日本においても受入保留方式が採用されているが、地方における医師不足の問題など、地域偏在の問題が指摘され、2009年度から都道府県別の地域定員を設けて、地域の病院の研修医受入定員をこの地域定員に合わせて比例的に増減される措置が取られるようになったが、鎌田雄一郎と小島武仁は、この地域定員の設定によって、受入保留方式が生み出すマッチングは一般的に安定的でなくなることを発見、その上で、研修医と病院のほかに、地域もまたあたかも1人のプレーヤーであるとみなし、地域定員を固定した値とはしないで、地域にとって最も良い定員になるように調整を行うという形に受入保留方式を改良することで、安定的なマッチングを生み出すことが出来ることを示している。

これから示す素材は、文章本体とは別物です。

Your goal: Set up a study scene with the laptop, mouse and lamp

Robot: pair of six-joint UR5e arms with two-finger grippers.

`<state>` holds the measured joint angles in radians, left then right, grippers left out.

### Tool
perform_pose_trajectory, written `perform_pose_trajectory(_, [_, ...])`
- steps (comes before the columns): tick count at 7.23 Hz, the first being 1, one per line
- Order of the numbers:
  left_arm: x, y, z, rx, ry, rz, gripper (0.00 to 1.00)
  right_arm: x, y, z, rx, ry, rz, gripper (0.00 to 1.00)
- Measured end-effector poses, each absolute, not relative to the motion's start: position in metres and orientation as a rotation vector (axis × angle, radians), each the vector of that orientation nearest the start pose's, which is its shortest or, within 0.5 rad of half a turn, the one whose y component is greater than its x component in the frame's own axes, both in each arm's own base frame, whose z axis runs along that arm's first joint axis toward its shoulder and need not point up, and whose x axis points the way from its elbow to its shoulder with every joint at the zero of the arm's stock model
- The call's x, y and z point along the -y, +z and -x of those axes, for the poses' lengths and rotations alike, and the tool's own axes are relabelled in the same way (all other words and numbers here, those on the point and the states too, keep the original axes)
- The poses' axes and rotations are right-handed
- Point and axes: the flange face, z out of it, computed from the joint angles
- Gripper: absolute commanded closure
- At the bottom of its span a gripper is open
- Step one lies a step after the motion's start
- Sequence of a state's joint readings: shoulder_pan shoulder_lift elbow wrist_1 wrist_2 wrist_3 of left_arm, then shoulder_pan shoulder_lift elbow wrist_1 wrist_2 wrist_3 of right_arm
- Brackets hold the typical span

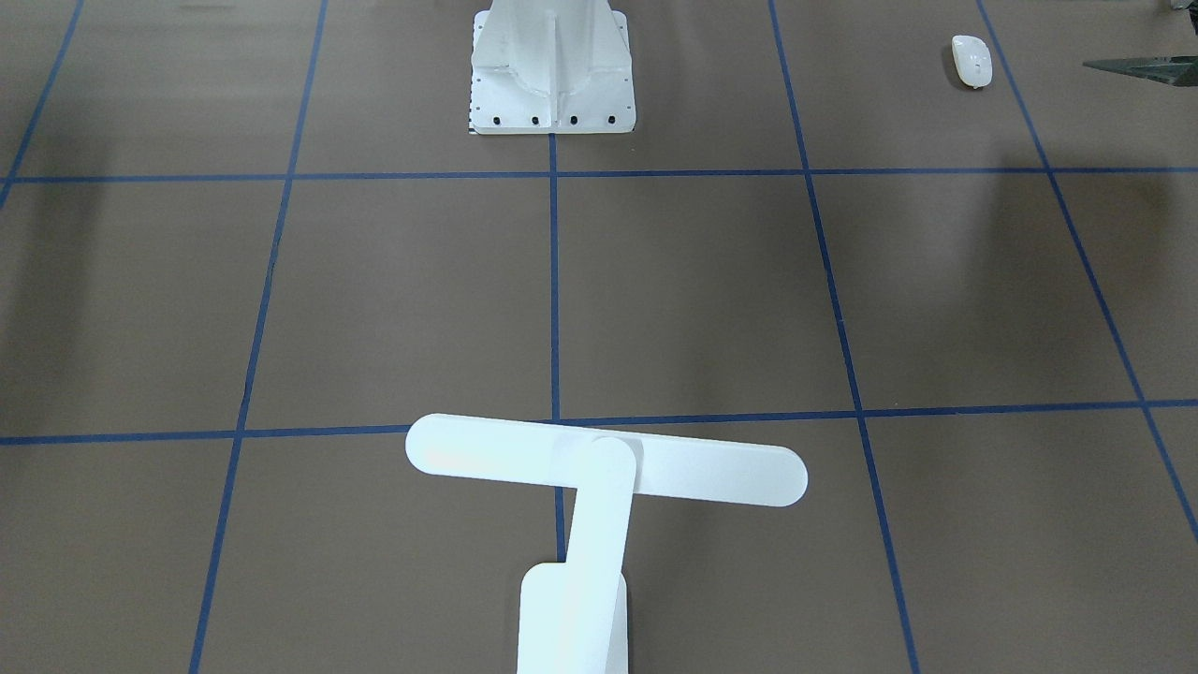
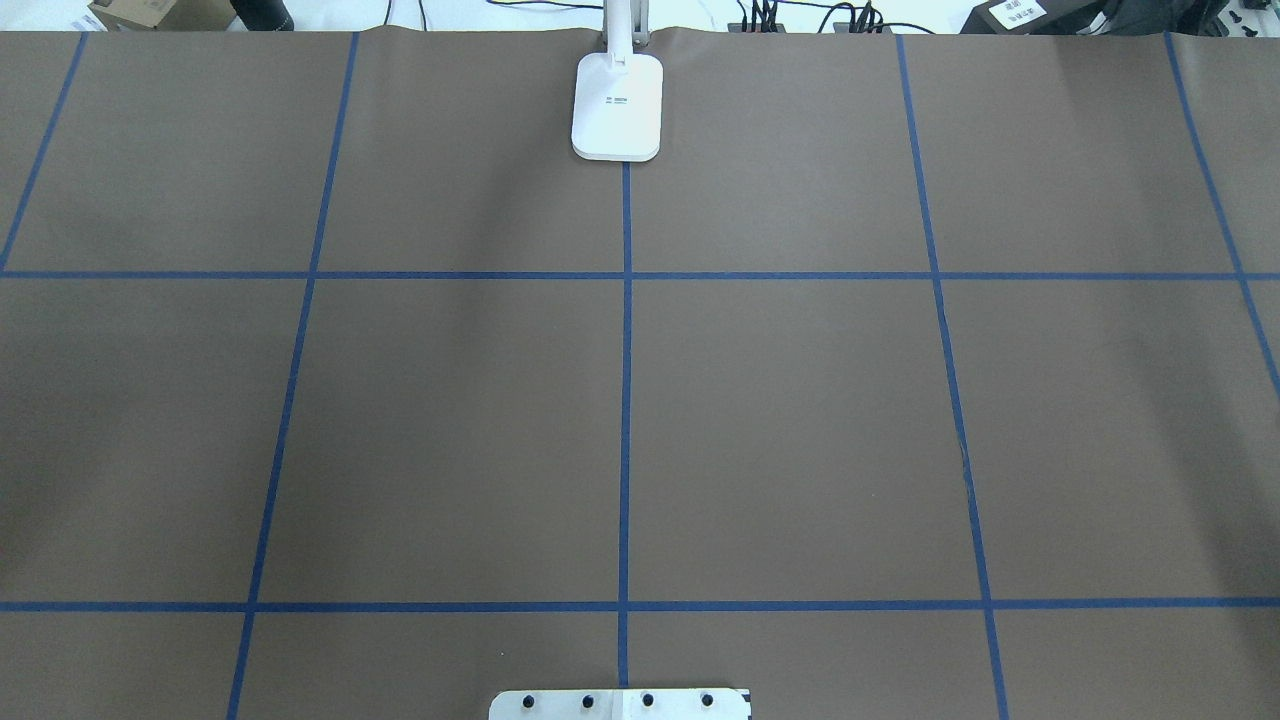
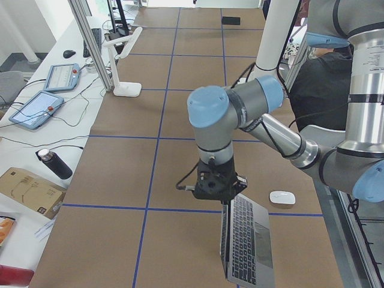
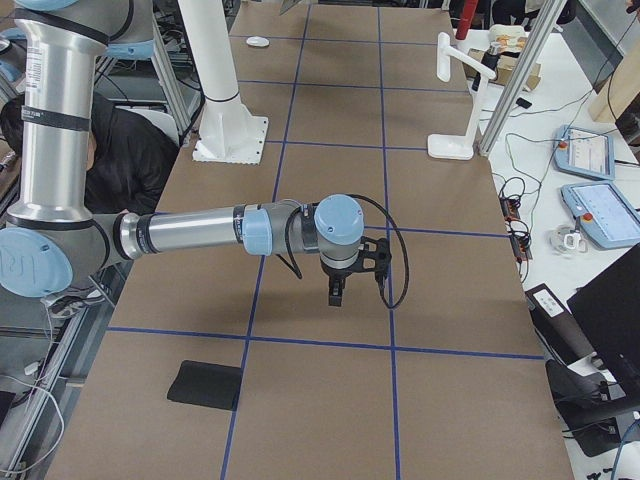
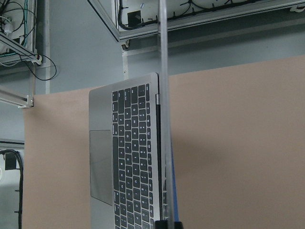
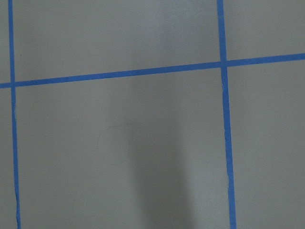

最後に述べておかなければいけないこととして、耐戦略性を満たしていない可能性を指摘する。米国の研修医マッチングでは約2万の病院が参加しているため、研修医は平均15程度の病院の希望順位を提出しているが、ロスとペランソンの研究によれば、こうして提出された選好は真の選好とみなしてよいと考えているが、それは容易には納得できない結果が出ている。受入保有方式の下で真の選好が表明される割合は4割~8割とかなりばらつきがあること、実験では研修医側が自分の真の希望順位では3位とか4位の病院を1位や2位に指名することがあることが示されており、それは逆にそうした病院が自分を上位にランクしているためであることが分かっている。こうした行動はマッチング参加者のアンケートでも見られ、スキッピング・ダウン戦略と呼ばれる。